The entire thing is jarring and unpleasant to watch. Many reviewers on Shudder liken it to evoking how they felt as children scared of the dark, which is interesting. Many others were just annoyed the movie tricked them into thinking it actually was some sort of normal movie....woopsie. For me, it was a bit of a slog, because it felt like it was using about 30-40 minutes worth of tricks over a whopping hour and forty minute run, which is insane. But I won't say I regret watching it; it's a unique experience, and if you're into the making of films and cinematography I imagine this is a very interesting experiment to watch in action.

My biggest complaint is that the artificially generated film grain imperfections are both distracting and nauseating. With the film length it becomes easy to notice patterns of repetition in the generated artifacts, and that proved distracting. I kept wondering if my experience of the film would shift from discomfiting unease and annoyance to genuine interest if it simply removed the film grain effect, but I also felt that the reason it was there was to create deliberate optical uncertainty, to make the viewer's mind keep searching the imperfect darkness for things, and, of course, to make the viewer discomfited and uneasy. Still....I'd love to see what this movie looks like with the film grain off in most shots.
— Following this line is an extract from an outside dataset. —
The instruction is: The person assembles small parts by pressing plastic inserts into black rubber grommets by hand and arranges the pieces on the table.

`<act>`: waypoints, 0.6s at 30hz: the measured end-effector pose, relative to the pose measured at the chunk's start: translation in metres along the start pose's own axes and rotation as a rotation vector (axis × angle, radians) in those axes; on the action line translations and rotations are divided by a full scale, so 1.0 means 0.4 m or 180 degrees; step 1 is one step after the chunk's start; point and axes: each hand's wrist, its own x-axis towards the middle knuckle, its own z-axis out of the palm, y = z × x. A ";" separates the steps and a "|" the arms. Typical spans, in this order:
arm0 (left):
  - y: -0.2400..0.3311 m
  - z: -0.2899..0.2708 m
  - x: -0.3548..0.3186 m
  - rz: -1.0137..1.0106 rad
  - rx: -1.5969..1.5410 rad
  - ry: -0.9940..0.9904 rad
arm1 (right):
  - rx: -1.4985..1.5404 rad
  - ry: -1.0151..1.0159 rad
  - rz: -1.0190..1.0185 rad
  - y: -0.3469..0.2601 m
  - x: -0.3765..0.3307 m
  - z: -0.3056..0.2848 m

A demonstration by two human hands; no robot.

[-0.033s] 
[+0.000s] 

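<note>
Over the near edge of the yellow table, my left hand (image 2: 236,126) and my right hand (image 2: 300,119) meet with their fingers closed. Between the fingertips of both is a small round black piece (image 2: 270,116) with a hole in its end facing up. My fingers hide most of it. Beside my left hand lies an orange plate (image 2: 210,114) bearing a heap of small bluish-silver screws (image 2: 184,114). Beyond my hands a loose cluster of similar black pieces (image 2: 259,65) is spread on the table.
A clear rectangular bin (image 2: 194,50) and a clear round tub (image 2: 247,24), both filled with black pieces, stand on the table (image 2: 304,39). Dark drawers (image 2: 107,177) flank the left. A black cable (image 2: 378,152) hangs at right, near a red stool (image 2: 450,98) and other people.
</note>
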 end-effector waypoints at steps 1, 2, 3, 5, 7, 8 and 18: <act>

From the perspective of judging this as an experimental surrealist/horror genre film, it accomplishes what it sets out to do, though it is arguably nowhere close to the level of eerie unpleasantness that I found a movie like Eraserhead to be (the only film I can think of offhand to compare it to). If you want to see a movie with the eye of a film enthusiast or to study their technique, I think this is absolutely worth it. If you like experimental films in general, Skinamarink won't disappoint. But if you want to see an actual movie with something amounting to a plot, characters and events that happen, Skinamarink is probably going to make you a little mad. So....Solid B- from me for an art film, but don't see it with any other expectations.